Di sisi lain, secara eksternal, oversharing seakan menjadi hal yang lumrah di masyarakat karena maraknya acara reality TV dan juga media sosial. Batasan antara urusan pribadi dan publik menjadi buram dan tidak jelas. Banyak orang tidak menyadari bahwa dengan mereka membagikan foto atau video yang mengandung informasi pribadi, mereka membuka diri mereka kepada seluruh pengguna internet. Informasi apapun yang kita bagikan di dunia maya dapat dijadikan dasar bagi pencuri identitas untuk melakukan tindak kejahatan, mulai dari cyber-stalking, penipuan, sampai perampokan. Oleh karena itu, tindakan oversharing ini menjadi tambang emas bagi oknum-oknum yang tidak bertanggung jawab untuk melakukan berbagai tindakan penipuan dan pencurian data pribadi.

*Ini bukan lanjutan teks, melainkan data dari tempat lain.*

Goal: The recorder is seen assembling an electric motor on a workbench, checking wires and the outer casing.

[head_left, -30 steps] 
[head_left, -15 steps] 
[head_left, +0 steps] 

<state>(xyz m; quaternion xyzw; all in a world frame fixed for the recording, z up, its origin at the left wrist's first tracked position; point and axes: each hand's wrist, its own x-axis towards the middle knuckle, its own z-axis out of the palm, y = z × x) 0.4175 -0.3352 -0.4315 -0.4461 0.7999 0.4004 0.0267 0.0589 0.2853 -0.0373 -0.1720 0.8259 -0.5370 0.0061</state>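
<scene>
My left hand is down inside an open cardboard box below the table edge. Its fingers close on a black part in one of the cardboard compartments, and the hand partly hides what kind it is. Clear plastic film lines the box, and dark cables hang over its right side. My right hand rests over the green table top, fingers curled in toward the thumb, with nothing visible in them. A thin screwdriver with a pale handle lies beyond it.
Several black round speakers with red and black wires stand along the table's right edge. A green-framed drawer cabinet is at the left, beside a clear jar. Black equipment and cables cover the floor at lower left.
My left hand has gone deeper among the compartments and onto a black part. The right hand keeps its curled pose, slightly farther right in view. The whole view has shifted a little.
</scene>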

Hal ini menimpa salah satu korban pengguna fitur Add Yours yang kasusnya viral di Twitter. “Pagi tadi teman saya telepon, nangis-nangis abis ditipu katanya. Biasalah, penipu yang telepon minta transfer gitu. Yang bikin teman saya percaya, si penipu memanggilnya “Pim”, “Pim” adalah panggilan kecil teman saya, yang hanya orang dekat yang tahu. Terus dia inget dia abis ikutan ini (menggunakan fitur Add Yours),” cuit seorang pengguna Twitter (@dietamoechtar_).
Dari kasus fitur Add Yours milik Instagram ini, dapat dilihat bahwa informasi sesederhana foto atau nama panggilan masa kecil kita pun dapat dijadikan bahan penipuan dan kejahatan oleh para pelaku kriminal. Banyak orang terkejut ketika informasi-informasi tersebut ternyata dapat membuat mereka dan orang-orang terdekat mereka menjadi rentan terhadap tindak kejahatan. Hal ini membuktikan bahwa ancaman ini nyata dan sangat dekat dengan kita. Oleh karena itu, kewaspadaan dalam berselancar di internet menjadi suatu hal yang penting.
Memang benar, sudah banyak perusahaan sosial media yang mengerti betapa berbahayanya pencurian identitas ini dan berusaha sebisa mereka untuk melindungi para penggunanya dari tindak kejahatan. Namun, upaya ini tidak akan pernah cukup. Ini dikarenakan para pelaku kejahatan akan semakin licik dalam mencari cara untuk mengekstrak informasi dari pengguna-pengguna yang lengah. Oleh karena itu, tanggung jawab dan kewaspadaan dalam membagikan sebuah informasi tetap berada di tangan para pengguna. Dengan terus waspada dan berpikir akan konsekuensinya terlebih dahulu, kita dapat mencegah tindak kejahatan ini tanpa harus menghentikan semua hal yang ingin kita bagikan.